Way before the terms Native American or Indian were created, the tribes were spread all over the Americas. Before any white man set foot on this territory, it was settled by the forefathers of bands we now call Sioux, or Cherokee, or Iroquois.
For thousands of years, the American Indian grew its culture and heritage without disturbance. And that history is captivating.
From Mayan and Incan ruins, from the mounds left in the central and southern parts of what is today the U.S. we have learned much. It’s a story of beautiful art and deep spirituality. Archaeologists have unearthed highly elaborate structures and public works.
While there was inevitable tribal conflict, that was just a slight blemish in the account of our forebears. They were at peace with this beautiful continent and deeply plugged into nature.
The European Settler Arrives
When European leaders sent the first ships in this direction, the aim was to discover new resources – however the quality of weather and the bounty of everything from timber to wildlife subsequently changed their tune.

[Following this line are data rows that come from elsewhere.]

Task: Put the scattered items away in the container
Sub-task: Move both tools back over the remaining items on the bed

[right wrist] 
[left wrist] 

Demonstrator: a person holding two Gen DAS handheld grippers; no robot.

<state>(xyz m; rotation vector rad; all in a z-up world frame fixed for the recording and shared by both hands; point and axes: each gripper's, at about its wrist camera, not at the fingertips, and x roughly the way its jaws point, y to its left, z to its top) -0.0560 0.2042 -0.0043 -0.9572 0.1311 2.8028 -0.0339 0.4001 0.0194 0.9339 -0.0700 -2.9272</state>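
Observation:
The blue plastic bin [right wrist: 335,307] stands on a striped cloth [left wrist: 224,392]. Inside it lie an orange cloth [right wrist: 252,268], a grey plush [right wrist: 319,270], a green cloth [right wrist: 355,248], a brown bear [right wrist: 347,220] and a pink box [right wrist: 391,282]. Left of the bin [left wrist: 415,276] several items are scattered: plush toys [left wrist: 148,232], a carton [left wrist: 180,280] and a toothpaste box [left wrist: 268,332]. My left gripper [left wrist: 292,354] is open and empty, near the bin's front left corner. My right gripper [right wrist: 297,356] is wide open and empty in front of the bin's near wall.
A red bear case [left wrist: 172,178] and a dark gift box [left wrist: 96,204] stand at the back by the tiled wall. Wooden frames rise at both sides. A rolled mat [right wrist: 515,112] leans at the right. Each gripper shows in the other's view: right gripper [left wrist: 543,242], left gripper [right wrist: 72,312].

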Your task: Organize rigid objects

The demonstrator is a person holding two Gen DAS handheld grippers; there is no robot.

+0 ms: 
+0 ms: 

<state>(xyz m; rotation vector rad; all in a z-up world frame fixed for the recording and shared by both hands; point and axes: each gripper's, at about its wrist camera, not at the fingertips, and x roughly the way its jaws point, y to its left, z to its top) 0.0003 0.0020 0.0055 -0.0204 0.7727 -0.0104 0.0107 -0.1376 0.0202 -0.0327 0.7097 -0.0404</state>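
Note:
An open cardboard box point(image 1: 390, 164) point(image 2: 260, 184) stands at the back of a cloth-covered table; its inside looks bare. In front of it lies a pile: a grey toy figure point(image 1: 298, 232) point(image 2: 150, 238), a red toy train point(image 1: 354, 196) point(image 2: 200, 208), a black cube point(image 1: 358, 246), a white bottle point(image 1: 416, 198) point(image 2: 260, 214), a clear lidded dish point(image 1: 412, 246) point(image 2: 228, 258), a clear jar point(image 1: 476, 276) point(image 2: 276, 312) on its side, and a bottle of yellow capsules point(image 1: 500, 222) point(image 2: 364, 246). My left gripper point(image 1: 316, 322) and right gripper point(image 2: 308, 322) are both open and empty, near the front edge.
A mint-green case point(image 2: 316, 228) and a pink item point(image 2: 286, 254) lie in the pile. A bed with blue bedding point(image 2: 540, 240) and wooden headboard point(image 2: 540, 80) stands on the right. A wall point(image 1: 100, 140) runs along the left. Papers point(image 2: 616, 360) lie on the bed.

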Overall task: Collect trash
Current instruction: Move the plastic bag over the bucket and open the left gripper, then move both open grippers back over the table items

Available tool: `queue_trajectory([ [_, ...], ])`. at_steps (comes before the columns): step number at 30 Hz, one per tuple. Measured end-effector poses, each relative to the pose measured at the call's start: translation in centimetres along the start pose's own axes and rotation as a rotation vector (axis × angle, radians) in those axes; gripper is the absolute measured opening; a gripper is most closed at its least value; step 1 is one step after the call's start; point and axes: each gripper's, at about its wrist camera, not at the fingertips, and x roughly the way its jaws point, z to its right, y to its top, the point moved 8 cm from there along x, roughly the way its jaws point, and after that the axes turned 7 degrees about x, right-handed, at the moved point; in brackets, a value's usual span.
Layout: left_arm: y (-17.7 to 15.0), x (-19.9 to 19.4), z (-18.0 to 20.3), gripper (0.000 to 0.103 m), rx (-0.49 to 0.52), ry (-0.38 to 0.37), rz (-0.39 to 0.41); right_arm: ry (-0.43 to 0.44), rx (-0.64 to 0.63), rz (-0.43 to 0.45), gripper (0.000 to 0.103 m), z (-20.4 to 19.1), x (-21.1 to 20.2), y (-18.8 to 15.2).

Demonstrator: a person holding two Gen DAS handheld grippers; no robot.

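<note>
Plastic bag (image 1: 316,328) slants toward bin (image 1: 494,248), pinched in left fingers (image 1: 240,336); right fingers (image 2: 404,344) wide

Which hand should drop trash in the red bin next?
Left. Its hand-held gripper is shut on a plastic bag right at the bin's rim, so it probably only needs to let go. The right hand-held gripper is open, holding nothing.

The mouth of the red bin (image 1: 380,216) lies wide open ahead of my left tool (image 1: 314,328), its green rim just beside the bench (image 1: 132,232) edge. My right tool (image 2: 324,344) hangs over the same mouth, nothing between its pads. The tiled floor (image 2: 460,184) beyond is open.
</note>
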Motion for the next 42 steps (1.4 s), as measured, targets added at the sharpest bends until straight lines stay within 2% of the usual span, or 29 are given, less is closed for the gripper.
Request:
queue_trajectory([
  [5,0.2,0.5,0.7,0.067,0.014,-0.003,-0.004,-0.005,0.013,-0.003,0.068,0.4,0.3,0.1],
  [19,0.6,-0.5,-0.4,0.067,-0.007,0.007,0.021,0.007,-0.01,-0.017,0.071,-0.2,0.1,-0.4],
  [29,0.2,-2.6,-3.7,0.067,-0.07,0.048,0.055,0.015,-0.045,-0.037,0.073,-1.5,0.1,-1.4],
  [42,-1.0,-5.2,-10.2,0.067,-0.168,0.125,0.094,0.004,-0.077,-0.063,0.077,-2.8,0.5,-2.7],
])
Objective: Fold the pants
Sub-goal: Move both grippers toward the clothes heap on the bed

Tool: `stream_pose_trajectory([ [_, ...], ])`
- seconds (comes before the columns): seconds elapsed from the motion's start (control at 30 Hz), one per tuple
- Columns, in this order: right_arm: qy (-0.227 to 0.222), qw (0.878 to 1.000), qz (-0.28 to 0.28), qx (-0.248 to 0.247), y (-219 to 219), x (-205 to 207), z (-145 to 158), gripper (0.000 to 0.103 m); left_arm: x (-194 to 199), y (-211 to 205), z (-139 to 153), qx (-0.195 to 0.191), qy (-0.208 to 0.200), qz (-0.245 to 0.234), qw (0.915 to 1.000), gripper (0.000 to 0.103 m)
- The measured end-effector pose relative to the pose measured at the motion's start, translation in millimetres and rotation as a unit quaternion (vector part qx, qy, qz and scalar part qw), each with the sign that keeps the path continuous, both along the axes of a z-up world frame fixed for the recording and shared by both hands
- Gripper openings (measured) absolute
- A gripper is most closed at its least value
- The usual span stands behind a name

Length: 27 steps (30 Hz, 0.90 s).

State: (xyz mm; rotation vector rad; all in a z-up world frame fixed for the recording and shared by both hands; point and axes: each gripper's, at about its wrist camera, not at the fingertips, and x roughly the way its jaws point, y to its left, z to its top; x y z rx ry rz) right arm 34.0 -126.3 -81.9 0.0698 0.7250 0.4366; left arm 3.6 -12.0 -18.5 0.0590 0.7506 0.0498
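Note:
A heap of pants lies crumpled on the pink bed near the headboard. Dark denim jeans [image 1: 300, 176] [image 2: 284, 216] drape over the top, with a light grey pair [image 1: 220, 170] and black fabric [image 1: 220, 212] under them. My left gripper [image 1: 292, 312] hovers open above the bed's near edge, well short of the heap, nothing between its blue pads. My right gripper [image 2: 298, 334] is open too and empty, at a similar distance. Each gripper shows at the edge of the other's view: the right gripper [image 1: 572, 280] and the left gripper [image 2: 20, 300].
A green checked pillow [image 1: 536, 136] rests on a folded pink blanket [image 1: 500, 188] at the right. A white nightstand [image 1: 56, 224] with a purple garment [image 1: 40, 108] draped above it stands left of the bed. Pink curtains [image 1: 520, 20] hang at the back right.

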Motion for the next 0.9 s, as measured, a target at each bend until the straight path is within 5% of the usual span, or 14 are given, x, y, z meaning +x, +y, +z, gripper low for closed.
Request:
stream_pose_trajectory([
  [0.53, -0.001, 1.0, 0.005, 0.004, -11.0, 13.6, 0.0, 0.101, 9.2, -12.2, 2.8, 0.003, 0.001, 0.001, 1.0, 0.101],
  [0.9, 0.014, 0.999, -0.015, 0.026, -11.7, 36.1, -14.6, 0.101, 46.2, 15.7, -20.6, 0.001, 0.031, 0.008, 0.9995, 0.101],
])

As those leaders learned from their explorers, the drive to colonize spread like wildfire.
The English, French and Spanish rushed to slice up the “New World” by shipping over inadequately prepared colonists as fast as they could. At first, they skirmished with the alarmed Indians of America’s eastern seaboard. But that soon gave way to trade, since the Europeans who arrived here learned that their survival was doubtful with no Indian help.
Thus followed years of comparative peace as the settlers got themselves established on American soil. But the pressure to push inland came soon after. Kings and queens from thousands of miles away were anxious to find additional resources, and some colonists came for freedom and opportunity.
They wanted more space. And so began the process of forcing the American Indian out of the way.
It took the form of cash arrangements, barter, and notoriously, treaties which were nearly consistently ignored after the Indians were pushed away from the territory in question.
The U.S. government’s policies towards Native Americans in the second half of the nineteenth century were determined by the desire to expand westward into territories inhabited by these Native American tribes. By the 1850s almost all Native American tribes, roughly 360,000 in number, lived to the west of the Mississippi River. These American Indians, some from the Northwestern and Southeastern territories, were confined to Indian Territory located in present day Oklahoma, while the Kiowa and Comanche Native American tribes shared the land of the Southern Plains.
The Sioux, Crows and Blackfeet dominated the Northern Plains. These Native American groups met hardship as the continuous flow of European immigrants into northeastern American cities delivered a stream of immigrants into the western lands already inhabited by these various groups of Indians.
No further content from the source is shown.